Sementara itu di sebuah desa kecil yang asri dan damai jauh dari hiruk pikuk aktifitas warga di pusat kuta raja,
Hantaman gada terdengar silih berganti di sebuah rumah berpekarangan luas di pinggiran desa. Teriknya sinar matahari serta panasnya tungku pembakaran besi tak menghalangi semangat para pekerja untuk terus menempa besi-besi itu guna mendapatkan senjata dengan kualitas terbaik. Kualitas senjata yang mereka buat memang telah tersohor di khalayak luas, bahkan istana. Senjata-senjata buatan Mpu Geger membuat Kerajaan Welirang cukup disegani di tanah Jawa. Gagahnya prajurit di medan perang, kecerdasan para panglima perangnya, ditambah dengan senjata-senjata hebat yang mereka gunakan sudah cukup membuat ciut nyali musuh meski sebenarnya Welirang bukanlah kerajaan besar.
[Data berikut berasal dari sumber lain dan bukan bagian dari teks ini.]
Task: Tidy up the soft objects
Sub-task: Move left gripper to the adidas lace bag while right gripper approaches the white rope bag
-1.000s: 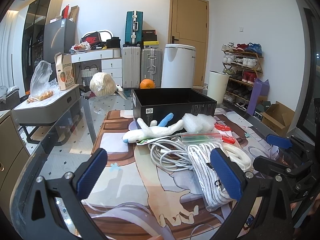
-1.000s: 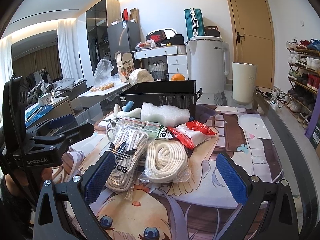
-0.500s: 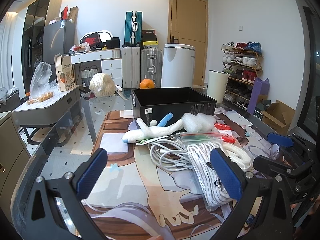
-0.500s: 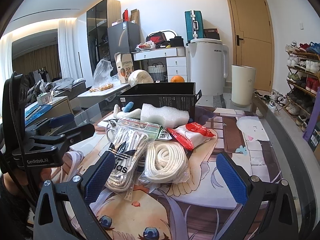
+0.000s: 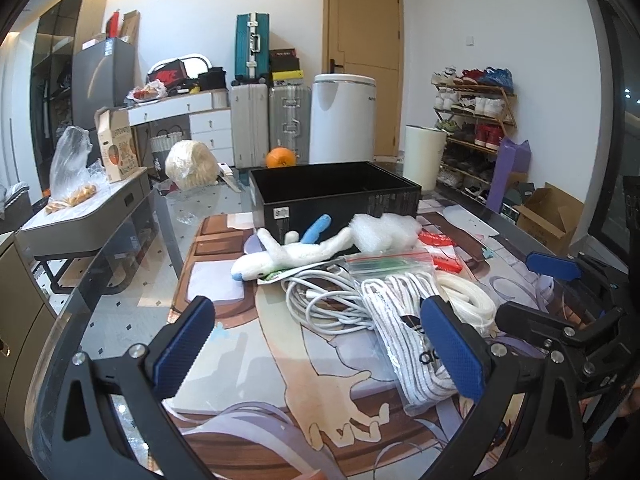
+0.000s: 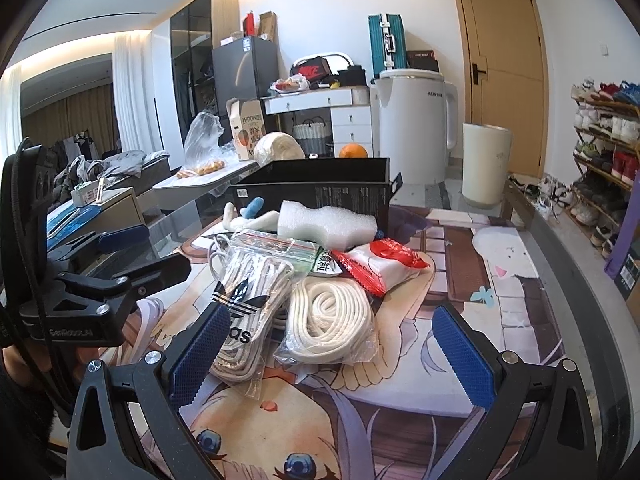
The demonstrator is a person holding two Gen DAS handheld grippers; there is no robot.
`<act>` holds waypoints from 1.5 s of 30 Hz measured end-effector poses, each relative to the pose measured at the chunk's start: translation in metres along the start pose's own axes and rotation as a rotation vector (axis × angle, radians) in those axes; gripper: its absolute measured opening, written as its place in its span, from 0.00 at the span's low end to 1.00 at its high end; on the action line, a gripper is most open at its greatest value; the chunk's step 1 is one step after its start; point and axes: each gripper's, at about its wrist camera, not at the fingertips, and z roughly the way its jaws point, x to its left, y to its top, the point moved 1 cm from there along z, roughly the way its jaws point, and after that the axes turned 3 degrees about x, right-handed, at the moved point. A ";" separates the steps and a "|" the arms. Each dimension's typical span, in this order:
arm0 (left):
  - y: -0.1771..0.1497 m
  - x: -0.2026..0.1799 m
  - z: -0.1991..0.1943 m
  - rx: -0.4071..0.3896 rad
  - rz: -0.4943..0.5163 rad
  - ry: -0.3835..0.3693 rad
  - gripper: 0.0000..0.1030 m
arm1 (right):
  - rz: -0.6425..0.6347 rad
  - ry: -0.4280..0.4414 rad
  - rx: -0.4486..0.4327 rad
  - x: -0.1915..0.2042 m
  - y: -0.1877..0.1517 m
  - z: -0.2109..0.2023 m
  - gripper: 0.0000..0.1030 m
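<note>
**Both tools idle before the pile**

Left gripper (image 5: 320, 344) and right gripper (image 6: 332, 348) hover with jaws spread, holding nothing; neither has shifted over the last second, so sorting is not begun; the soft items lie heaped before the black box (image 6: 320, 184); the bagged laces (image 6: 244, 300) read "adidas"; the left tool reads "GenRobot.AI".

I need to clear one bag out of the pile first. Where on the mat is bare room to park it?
Bare mat lies right of the coiled rope bag, and bare mat left of the white cable. It is crowded from the striped lace bag back to the black box.
</note>
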 end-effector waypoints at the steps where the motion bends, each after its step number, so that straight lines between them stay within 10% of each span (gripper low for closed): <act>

"Hei, Parwan," kata seorang pria berambut putih dengan jenggot panjang berwarna senada di antara suara hantaman palu.
"Iya, Mpu," jawab lelaki yang bernama Parwan.
"Kemana sahabatmu yang satu itu ? kenapa belum kembali juga setelah pamit makan siang ?" tanya Mpu Geger.
"Entahlah, Mpu. Saya belum menjumpainya."
"Carilah dia. Aku khawatir telah terjadi sesuatu dengannya."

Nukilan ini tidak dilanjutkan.